変形性膝関節症はその進行の度合いによって初期・中期・後期に分けて診断されます。

■初期
膝関節の軟骨が変性し始めますが、初期の最初の段階ではまだ痛みはありません。膝の違和感や不快感が主な自覚症状です。そのまま症状が進行せず違和感だけを感じ続ける方もいらっしゃいますが、悪化する場合は、寝起きや歩き始めなどに膝が痛むようになります。ただしそれは一時的なもので、しばらく休めば痛みはなくなります。

■中期
膝関節の軟骨が摩耗し、削られて漂っているカスが、関節を包む結合組織「関節包」の「滑膜」を刺激します。すると骨膜は、異物を排除するために「関節液」を多く分泌し闘おうとします。この状態が、変形性膝関節症の炎症です。炎症が発生すると、患部は腫れ、熱とともに痛みを引き起こします。また、過剰分泌された関節液が膝の皿の上部に溜まり、いわゆる”関節に水が溜まった”といわれる状態になります。

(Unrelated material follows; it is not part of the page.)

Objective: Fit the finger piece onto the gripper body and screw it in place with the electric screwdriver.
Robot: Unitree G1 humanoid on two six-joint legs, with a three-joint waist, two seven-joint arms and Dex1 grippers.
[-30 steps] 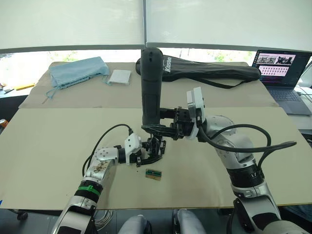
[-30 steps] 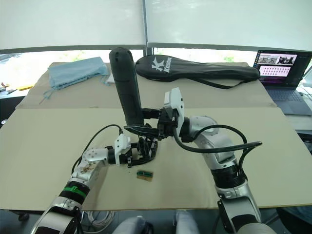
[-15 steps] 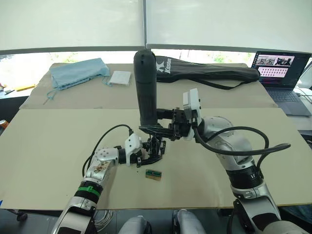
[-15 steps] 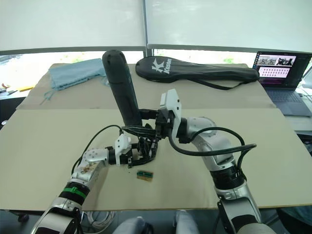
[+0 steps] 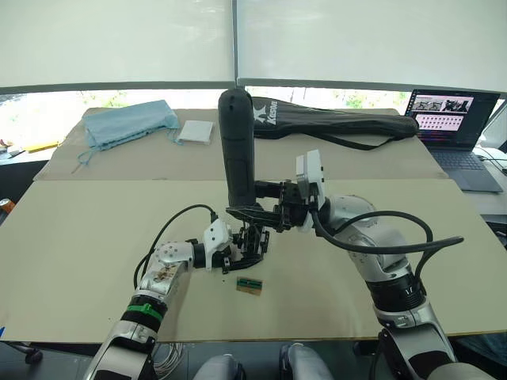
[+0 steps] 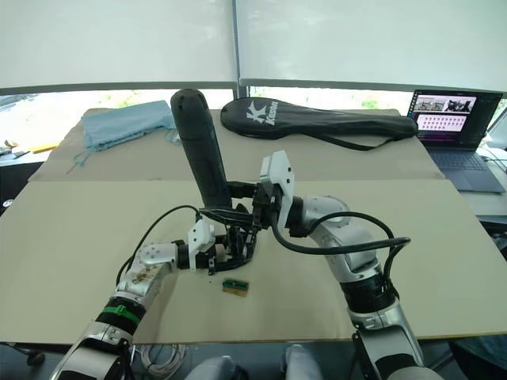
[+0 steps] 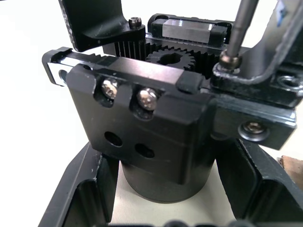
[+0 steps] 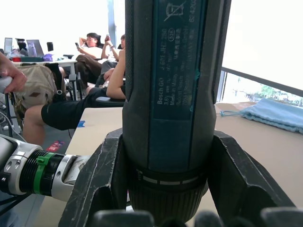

中期の段階では痛みはハッキリと現れ、頻度も多くなります。膝が完全に曲がりきらない、伸ばしきれないというように膝関節の可動域も制限され、しゃがむ動作や正座、階段の上り降りも苦痛に。見た目にもわかるほど膝が変形し、負荷のかかる動作を行うたびにゴリゴリという異音を自覚するようになる場合もあるようです。

■後期
軟骨が完全に無くなり、むき出しとなった膝関節の骨同士が直接擦れ合うようになります。軟骨自体が無くなったので炎症は起こらなくなりますが、骨と骨がそのままぶつかり合うので常に激痛が発生します。じっとしていても痛むうえに膝の曲げ伸ばしが困難になるため、日常生活もままならないような状態に。また、関節の骨同士が噛み合わずガタガタの状態で、酷いO脚(ガニ股)となっているため、周りから見ても明らかに脚の異常が見て取れます。

末期ともいえるこの状態では動こうとする気力すらも失われ、心理的ストレスからうつ状態になる傾向も見られるようです。さらに、動かないことで筋力が著しく低下し、膝関節への負担がより大きくなるといった悪循環になってしまう場合も。